(TASK DIRECTIONS): Every word of the data below has to be copied faithfully.

::: DATA PROVIDED :::

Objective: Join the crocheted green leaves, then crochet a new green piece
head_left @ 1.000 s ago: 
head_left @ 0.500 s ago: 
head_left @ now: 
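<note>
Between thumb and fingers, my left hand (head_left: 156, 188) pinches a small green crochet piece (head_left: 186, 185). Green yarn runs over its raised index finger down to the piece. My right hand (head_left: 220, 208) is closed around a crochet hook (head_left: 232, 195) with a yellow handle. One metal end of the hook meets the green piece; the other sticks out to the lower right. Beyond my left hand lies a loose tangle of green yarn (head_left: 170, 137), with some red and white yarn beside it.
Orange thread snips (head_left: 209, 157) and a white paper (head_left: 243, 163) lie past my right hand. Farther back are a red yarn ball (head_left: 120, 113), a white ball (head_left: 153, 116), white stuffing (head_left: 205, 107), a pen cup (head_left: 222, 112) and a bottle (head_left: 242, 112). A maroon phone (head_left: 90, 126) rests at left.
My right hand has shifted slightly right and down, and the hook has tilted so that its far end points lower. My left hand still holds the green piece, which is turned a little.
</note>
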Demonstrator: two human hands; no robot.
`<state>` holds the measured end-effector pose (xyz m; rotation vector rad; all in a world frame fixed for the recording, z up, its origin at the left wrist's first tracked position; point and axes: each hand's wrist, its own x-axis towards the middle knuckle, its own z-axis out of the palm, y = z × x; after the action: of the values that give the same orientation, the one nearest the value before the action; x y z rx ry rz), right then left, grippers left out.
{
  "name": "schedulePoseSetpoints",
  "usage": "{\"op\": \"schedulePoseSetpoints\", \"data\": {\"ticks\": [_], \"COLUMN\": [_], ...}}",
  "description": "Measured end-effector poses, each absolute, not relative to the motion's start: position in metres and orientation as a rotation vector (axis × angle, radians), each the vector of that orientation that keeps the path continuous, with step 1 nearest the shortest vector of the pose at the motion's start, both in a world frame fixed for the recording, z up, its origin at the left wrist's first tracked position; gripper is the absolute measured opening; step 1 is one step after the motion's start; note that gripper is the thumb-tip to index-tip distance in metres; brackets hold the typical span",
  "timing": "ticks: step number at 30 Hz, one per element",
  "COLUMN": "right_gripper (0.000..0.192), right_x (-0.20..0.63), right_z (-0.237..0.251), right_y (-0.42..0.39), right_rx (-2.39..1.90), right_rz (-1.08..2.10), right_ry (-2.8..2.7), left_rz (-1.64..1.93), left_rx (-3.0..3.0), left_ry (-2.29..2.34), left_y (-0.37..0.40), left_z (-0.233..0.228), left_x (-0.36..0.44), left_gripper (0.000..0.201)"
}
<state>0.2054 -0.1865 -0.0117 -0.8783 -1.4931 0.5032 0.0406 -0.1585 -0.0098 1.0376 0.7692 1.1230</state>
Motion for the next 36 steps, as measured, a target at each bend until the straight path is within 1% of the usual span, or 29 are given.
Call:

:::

(TASK RESPONSE):
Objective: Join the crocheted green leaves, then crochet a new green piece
head_left @ 1.000 s ago: 
head_left @ 0.500 s ago: 
head_left @ now: 
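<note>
Between thumb and fingers, my left hand (head_left: 156, 188) pinches a small green crochet piece (head_left: 186, 185). Green yarn runs over its raised index finger down to the piece. My right hand (head_left: 220, 208) is closed around a crochet hook (head_left: 232, 195) with a yellow handle. One metal end of the hook meets the green piece; the other sticks out to the lower right. Beyond my left hand lies a loose tangle of green yarn (head_left: 170, 137), with some red and white yarn beside it.
Orange thread snips (head_left: 209, 157) and a white paper (head_left: 243, 163) lie past my right hand. Farther back are a red yarn ball (head_left: 120, 113), a white ball (head_left: 153, 116), white stuffing (head_left: 205, 107), a pen cup (head_left: 222, 112) and a bottle (head_left: 242, 112). A maroon phone (head_left: 90, 126) rests at left.
My right hand has shifted slightly right and down, and the hook has tilted so that its far end points lower. My left hand still holds the green piece, which is turned a little.
</note>
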Demonstrator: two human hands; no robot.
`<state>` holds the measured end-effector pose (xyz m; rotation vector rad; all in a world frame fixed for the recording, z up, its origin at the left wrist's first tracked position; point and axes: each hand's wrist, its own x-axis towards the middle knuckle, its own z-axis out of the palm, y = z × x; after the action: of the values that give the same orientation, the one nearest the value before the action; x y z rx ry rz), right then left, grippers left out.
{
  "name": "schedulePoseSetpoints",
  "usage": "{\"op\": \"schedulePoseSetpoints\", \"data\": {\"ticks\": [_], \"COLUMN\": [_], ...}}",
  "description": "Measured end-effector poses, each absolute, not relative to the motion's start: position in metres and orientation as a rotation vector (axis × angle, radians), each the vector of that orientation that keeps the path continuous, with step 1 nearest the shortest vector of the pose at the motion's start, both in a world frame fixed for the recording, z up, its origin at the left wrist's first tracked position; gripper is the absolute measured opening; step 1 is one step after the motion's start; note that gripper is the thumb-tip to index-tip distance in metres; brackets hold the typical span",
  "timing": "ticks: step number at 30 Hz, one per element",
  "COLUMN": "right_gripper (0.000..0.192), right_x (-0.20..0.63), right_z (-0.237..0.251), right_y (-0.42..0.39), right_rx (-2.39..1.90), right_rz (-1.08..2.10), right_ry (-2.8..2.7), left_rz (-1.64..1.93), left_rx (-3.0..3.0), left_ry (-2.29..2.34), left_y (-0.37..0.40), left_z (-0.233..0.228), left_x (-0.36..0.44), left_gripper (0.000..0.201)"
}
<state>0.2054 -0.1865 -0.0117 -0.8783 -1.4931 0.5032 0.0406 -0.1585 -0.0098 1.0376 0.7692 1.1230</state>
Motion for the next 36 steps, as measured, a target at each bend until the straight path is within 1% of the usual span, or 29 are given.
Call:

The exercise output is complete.